UPDATE (4/27): There were two reasons that affected federation between Ani.Social and Lemmy.World.
The first reason was an outgoing activity that got stuck in queue. This was resolved by manually marking that activity as successful.
The second reason was a subsea fiber cut between Europe and Asia which caused incoming activities from Lemmy.World to lag behind.
The original plan was to move Ani.Social closer to Lemmy.World this weekend but seeing the activity queue rapidly dropping over the past two days, it’s unlikely this will push through. We will continue to monitor this however.
Again, thanks to @wjs018 for informing me about this and for keeping others up to date in this post’s comments. Thank you MrKaplan from Lemmy.World for helping us resolve the issue!
There are ongoing issues between incoming and outgoing activities between Ani.Social and Lemmy.World. Posts, comments, and votes from both instances are not in sync with each other.
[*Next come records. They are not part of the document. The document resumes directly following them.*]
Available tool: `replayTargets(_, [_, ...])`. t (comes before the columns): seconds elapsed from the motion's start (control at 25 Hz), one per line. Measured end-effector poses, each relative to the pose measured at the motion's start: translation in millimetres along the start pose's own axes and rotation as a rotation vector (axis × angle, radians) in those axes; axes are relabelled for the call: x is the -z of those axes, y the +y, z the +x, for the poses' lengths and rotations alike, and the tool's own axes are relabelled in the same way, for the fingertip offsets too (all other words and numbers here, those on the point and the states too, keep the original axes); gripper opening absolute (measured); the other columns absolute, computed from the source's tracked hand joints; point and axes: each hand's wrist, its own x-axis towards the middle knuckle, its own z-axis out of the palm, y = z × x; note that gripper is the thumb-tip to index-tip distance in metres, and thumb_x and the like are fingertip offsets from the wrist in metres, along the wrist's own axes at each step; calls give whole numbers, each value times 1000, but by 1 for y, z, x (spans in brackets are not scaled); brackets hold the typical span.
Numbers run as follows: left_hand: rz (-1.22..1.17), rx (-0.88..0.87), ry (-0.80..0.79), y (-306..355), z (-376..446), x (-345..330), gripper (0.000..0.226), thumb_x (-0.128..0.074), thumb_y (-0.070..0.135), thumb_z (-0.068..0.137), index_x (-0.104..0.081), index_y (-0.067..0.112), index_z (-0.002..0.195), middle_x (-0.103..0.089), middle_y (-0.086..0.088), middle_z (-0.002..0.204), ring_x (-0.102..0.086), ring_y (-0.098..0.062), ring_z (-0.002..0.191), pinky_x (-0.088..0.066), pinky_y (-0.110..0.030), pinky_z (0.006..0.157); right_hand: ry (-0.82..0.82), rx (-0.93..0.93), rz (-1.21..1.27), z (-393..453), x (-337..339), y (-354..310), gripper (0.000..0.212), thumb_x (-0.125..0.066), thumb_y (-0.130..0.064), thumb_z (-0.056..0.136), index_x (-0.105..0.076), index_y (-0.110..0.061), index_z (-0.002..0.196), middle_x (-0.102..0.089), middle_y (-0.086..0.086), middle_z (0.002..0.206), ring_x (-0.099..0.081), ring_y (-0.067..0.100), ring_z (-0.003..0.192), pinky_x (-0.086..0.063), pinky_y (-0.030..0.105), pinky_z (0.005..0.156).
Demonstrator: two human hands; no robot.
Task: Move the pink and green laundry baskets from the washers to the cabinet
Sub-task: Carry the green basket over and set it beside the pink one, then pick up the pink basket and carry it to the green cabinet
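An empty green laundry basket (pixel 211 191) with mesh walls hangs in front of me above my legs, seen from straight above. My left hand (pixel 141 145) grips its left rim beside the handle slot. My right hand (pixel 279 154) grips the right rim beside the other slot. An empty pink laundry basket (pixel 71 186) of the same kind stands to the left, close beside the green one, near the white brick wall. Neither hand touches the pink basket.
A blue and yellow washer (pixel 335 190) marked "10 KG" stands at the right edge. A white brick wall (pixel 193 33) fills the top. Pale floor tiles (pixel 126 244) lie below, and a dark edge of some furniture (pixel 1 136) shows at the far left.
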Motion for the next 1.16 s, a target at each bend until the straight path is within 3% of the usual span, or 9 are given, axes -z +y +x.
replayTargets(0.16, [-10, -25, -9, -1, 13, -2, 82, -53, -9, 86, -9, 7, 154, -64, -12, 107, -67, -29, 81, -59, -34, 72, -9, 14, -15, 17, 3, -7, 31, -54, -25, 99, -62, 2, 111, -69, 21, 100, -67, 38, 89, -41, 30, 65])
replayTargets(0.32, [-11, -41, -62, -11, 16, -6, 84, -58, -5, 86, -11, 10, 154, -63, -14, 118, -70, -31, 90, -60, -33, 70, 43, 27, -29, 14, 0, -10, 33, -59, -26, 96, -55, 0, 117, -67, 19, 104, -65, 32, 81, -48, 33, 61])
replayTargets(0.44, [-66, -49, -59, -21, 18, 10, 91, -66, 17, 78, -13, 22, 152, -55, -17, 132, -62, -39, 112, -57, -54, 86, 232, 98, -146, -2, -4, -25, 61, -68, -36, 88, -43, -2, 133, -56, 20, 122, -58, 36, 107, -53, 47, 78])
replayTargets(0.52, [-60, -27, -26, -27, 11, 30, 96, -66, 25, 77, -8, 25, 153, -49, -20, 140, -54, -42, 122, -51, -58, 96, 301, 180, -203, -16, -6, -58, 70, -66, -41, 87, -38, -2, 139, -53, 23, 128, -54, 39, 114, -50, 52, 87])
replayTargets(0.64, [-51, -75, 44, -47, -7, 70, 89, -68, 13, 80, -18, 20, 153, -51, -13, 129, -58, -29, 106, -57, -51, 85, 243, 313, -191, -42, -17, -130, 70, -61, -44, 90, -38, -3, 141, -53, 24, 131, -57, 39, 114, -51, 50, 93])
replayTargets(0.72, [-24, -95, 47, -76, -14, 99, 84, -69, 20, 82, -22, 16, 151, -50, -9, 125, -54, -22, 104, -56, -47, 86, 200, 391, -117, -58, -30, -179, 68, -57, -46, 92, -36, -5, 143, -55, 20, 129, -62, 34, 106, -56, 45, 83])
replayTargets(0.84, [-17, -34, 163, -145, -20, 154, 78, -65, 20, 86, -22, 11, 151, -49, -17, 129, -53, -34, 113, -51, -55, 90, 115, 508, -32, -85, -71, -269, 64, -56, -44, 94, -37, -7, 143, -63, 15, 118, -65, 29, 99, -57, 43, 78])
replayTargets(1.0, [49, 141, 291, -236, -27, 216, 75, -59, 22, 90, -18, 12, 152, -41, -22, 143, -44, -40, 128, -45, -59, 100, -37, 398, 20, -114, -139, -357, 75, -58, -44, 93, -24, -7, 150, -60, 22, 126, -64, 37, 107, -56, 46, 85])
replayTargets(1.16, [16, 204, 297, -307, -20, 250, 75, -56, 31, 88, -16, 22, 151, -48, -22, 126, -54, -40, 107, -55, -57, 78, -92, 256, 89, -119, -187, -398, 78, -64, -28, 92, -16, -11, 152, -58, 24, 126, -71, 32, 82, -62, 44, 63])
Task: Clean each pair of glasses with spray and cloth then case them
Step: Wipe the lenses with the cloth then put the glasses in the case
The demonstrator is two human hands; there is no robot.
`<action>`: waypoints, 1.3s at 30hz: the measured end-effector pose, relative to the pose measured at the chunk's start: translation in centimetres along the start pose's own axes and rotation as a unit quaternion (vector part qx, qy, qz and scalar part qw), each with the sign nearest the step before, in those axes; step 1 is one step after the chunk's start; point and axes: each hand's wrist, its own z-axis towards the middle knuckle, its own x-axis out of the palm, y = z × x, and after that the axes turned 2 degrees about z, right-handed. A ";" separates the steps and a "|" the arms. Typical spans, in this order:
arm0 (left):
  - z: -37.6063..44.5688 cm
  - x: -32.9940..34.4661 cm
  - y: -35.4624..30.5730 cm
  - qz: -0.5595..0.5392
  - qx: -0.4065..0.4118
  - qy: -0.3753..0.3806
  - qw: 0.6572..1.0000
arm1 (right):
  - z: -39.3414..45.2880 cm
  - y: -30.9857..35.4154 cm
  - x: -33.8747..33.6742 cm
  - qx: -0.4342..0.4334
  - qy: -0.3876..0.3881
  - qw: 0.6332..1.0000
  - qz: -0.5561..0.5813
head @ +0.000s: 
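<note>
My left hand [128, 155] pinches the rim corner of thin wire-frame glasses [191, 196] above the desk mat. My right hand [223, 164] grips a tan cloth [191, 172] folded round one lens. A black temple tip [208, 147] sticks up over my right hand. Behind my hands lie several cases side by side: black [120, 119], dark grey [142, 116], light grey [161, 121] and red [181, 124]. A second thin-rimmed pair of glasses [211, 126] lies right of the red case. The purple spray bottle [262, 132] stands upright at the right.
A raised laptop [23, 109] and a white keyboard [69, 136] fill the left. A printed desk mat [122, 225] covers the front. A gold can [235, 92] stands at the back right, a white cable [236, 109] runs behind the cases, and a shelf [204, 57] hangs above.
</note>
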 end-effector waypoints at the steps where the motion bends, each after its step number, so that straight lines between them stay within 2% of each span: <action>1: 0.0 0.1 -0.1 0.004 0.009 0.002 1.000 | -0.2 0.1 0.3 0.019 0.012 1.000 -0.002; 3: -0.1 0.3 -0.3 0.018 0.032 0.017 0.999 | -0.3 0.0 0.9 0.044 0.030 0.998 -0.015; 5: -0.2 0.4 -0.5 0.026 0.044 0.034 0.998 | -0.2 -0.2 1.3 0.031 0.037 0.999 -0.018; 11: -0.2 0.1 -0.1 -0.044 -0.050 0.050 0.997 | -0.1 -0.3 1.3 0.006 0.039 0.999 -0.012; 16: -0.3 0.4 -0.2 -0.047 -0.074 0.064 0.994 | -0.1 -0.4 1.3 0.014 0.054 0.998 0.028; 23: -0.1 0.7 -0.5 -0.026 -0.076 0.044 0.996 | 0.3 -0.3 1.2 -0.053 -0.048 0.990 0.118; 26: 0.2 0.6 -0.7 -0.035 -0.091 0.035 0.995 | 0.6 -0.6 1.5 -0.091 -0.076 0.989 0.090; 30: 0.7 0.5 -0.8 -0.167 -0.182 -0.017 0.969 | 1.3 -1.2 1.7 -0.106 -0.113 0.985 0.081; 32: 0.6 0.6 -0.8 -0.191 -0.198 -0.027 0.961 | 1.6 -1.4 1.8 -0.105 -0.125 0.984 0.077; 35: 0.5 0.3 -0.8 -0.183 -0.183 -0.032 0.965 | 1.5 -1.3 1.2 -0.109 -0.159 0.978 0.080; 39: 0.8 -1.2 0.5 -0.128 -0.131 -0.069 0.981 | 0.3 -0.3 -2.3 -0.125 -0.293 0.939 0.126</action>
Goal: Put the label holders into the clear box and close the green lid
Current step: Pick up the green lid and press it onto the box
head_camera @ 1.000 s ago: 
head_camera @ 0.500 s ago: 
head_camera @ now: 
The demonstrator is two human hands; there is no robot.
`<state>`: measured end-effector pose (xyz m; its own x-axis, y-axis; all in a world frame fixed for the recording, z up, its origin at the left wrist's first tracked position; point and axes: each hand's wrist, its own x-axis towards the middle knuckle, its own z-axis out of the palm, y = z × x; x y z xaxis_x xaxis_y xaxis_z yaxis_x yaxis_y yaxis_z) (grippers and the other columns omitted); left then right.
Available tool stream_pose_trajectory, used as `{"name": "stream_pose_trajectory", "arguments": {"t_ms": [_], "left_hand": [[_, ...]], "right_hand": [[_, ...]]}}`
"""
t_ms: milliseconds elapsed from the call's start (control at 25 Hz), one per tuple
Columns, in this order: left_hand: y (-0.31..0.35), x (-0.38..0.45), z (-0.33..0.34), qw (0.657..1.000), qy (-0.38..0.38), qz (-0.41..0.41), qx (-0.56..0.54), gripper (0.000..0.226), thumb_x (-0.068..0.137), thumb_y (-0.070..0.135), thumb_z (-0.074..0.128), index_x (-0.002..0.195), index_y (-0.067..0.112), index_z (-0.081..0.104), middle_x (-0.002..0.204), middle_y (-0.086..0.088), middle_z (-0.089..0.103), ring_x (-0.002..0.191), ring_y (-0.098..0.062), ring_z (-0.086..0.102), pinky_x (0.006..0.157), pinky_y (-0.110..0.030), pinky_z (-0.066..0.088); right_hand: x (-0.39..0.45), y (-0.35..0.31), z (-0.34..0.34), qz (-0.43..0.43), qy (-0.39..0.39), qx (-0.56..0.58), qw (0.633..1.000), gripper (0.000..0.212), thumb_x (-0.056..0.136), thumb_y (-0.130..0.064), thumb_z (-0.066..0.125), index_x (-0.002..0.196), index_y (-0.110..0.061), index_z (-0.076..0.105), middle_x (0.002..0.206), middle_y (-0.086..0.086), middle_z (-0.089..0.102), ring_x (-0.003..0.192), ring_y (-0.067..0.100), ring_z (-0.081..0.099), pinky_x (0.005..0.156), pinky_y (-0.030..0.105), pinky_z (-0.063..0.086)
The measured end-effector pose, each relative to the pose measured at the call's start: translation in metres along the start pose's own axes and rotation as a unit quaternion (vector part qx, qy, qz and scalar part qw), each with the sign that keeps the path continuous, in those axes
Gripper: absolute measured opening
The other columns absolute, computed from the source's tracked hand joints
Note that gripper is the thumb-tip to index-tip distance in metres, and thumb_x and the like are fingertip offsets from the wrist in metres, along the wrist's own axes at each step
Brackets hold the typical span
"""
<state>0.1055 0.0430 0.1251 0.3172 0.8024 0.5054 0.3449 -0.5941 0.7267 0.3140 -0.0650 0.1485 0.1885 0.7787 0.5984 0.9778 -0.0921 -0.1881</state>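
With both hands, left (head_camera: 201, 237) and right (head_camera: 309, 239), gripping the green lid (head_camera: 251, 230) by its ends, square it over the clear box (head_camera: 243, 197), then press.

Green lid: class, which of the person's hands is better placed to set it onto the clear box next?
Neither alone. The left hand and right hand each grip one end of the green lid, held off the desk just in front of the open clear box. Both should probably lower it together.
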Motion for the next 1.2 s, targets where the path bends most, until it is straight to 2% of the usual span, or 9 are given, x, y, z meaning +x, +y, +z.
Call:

The exact cause is to be determined. The instance may experience downtime and interruptions until further notice.
In the meantime, we suggest using an account on an instance that is federated with both Ani.Social and Lemmy.World.
Thanks to @wjs018 for informing me about this issue. Thanks also to MrKaplan from the Lemmy.World team for continuously helping us resolve this issue.
Alright, I have been doing some poking around the grafana dashboard and noticed that about 20k activities/hour (~ 6 per second) seems to be the limit that ani.social can process coming in from lemmy.world. Whenever the activity peaks on world go over that (generally EU afternoon/NA morning), we start to lag a bit. Then, after the peak has subsided, we catch up.
All this really seems like it is putting a pretty hard limit on how big the fediverse could actually grow without federation becoming completely impossible. I was reading up on efforts that reddthat has undertaken to improve federation from world (since they are in AUS). Their EU-based proxy seems to have worked well, but even with batching like this, federation is always going to be a lot of bandwidth and message passing between servers that just might not scale past a certain point. Anyway, I am off topic.
In any case, the lag seems like it will be coming and going with a bit of regularity, kind of like fediverse tides.
The latency limit is caused by the activity queue that was introduced in v19.
Servers can only talk as fast as round time allows, because Lemmy instances now keep track that each event actually does get federated, and in the right order.
That last point means each event only gets sent once acknowledgement of the last one is received, creating a hard limit for how many events can be communicated, depending on ping. A mere two per second with a latency of 500ms.
This serial process will obviously need to be parallelized. But that’s difficult.